> **Information supplied**:
····················

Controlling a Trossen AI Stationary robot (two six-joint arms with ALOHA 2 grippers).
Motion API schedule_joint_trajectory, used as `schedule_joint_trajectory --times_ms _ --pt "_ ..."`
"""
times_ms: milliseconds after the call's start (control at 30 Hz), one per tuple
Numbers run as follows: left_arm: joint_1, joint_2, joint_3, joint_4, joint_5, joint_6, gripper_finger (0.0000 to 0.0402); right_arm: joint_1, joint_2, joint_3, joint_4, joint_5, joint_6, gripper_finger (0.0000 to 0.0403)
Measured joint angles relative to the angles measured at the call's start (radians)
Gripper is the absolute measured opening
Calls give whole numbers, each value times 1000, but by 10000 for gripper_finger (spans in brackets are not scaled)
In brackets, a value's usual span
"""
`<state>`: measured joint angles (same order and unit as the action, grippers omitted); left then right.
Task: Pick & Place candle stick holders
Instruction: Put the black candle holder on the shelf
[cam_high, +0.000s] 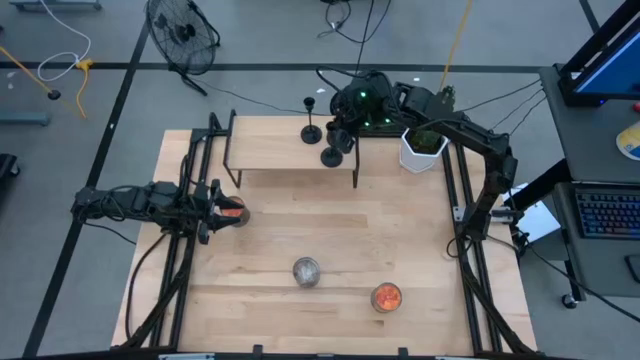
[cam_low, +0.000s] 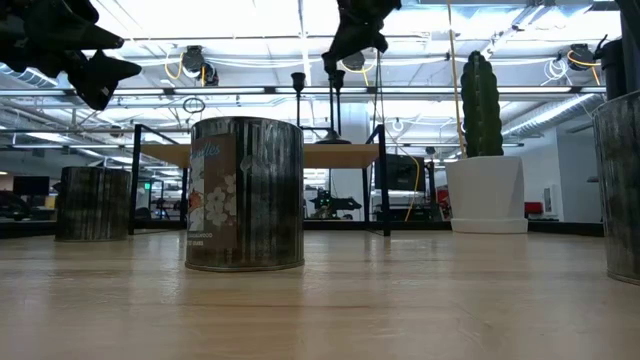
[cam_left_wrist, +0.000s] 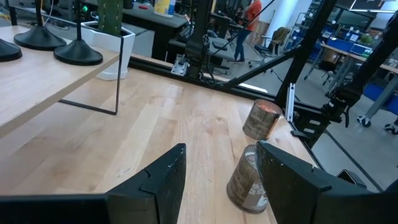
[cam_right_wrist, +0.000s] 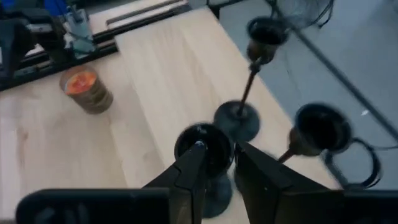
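Three black candle stick holders stand on a raised wooden shelf (cam_high: 270, 145) at the table's far side. One (cam_high: 312, 133) stands free on its disc base, and so does a second (cam_high: 332, 156). My right gripper (cam_high: 343, 138) is over the third (cam_right_wrist: 205, 149), shut on its cup. In the right wrist view the other two show beyond it, one (cam_right_wrist: 249, 81) and the other (cam_right_wrist: 318, 129). My left gripper (cam_left_wrist: 217, 168) is open and empty at the table's left, raised above an orange-filled jar (cam_high: 233, 211). My right gripper holds the third holder by its cup's rim (cam_right_wrist: 229, 148), with one finger (cam_right_wrist: 198, 155) seemingly inside the cup and the other outside. The fingers come from above, pointing down. The holder is upright below them (cam_low: 337, 95). I cannot tell whether its base (cam_right_wrist: 214, 190) touches the shelf.
A white pot with a cactus (cam_high: 422, 148) stands right of the shelf. A silver can (cam_high: 306, 271) and another orange-filled jar (cam_high: 386, 296) stand toward the table's near side. The shelf's thin black legs (cam_high: 355, 170) rise from the table.
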<state>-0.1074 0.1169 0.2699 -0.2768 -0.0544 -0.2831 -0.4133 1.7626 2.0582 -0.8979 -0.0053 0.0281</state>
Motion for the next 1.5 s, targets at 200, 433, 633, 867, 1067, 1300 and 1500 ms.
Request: schedule_joint_trajectory --times_ms 200,433,633,867,1067,1300,1500 --pt "0 0 0 -1 0 1 200 0 0 -22 142 9 -32 80" --pt "0 0 0 -1 0 -6 200 26 -28 -22 240 93 -153 79" --pt "0 0 0 -2 0 -8 200 115 -90 -22 88 136 -145 52" --pt "0 0 0 -2 -21 -8 200 244 -92 -133 -89 147 -107 3" --pt "0 0 0 -1 -51 -10 200 248 -91 -354 29 248 -67 1" --pt "0 0 0 -1 -51 -34 200 202 -90 -531 309 318 -70 1" --pt "0 0 0 -1 -50 -34 200 190 -90 -581 344 323 -58 0"
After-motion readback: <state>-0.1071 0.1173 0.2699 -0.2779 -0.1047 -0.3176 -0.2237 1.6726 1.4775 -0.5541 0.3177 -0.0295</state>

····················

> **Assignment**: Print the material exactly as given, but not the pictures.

> **Task response**:
Controlling a Trossen AI Stationary robot (two six-joint arms with ALOHA 2 grippers).
Motion API schedule_joint_trajectory, used as `schedule_joint_trajectory --times_ms _ --pt "_ ..."`
"""
times_ms: milliseconds after the call's start (control at 30 Hz), one per tuple
Numbers run as follows: left_arm: joint_1, joint_2, joint_3, joint_4, joint_5, joint_6, gripper_finger (0.0000 to 0.0402); right_arm: joint_1, joint_2, joint_3, joint_4, joint_5, joint_6, gripper_finger (0.0000 to 0.0403)
Measured joint angles relative to the angles measured at the call's start (radians)
Gripper is the absolute measured opening
Calls give whole numbers, each value times 1000, but by 10000 for gripper_finger (spans in brackets are not scaled)
In brackets, a value's usual span
"""
`<state>`: measured joint angles (same order and unit as the action, grippers omitted); left then right.
Task: Pick & Place candle stick holders
Instruction: Put the black candle holder on the shelf
[cam_high, +0.000s] 
[cam_low, +0.000s] 
[cam_left_wrist, +0.000s] 
[cam_right_wrist, +0.000s] 
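Three black candle stick holders stand on a raised wooden shelf (cam_high: 270, 145) at the table's far side. One (cam_high: 312, 133) stands free on its disc base, and so does a second (cam_high: 332, 156). My right gripper (cam_high: 343, 138) is over the third (cam_right_wrist: 205, 149), shut on its cup. In the right wrist view the other two show beyond it, one (cam_right_wrist: 249, 81) and the other (cam_right_wrist: 318, 129). My left gripper (cam_left_wrist: 217, 168) is open and empty at the table's left, raised above an orange-filled jar (cam_high: 233, 211). My right gripper holds the third holder by its cup's rim (cam_right_wrist: 229, 148), with one finger (cam_right_wrist: 198, 155) seemingly inside the cup and the other outside. The fingers come from above, pointing down. The holder is upright below them (cam_low: 337, 95). I cannot tell whether its base (cam_right_wrist: 214, 190) touches the shelf.
A white pot with a cactus (cam_high: 422, 148) stands right of the shelf. A silver can (cam_high: 306, 271) and another orange-filled jar (cam_high: 386, 296) stand toward the table's near side. The shelf's thin black legs (cam_high: 355, 170) rise from the table.
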<state>-0.1074 0.1169 0.2699 -0.2768 -0.0544 -0.2831 -0.4133 1.7626 2.0582 -0.8979 -0.0053 0.0281</state>
Motion for the next 1.5 s, targets at 200, 433, 633, 867, 1067, 1300 and 1500 ms.
Request: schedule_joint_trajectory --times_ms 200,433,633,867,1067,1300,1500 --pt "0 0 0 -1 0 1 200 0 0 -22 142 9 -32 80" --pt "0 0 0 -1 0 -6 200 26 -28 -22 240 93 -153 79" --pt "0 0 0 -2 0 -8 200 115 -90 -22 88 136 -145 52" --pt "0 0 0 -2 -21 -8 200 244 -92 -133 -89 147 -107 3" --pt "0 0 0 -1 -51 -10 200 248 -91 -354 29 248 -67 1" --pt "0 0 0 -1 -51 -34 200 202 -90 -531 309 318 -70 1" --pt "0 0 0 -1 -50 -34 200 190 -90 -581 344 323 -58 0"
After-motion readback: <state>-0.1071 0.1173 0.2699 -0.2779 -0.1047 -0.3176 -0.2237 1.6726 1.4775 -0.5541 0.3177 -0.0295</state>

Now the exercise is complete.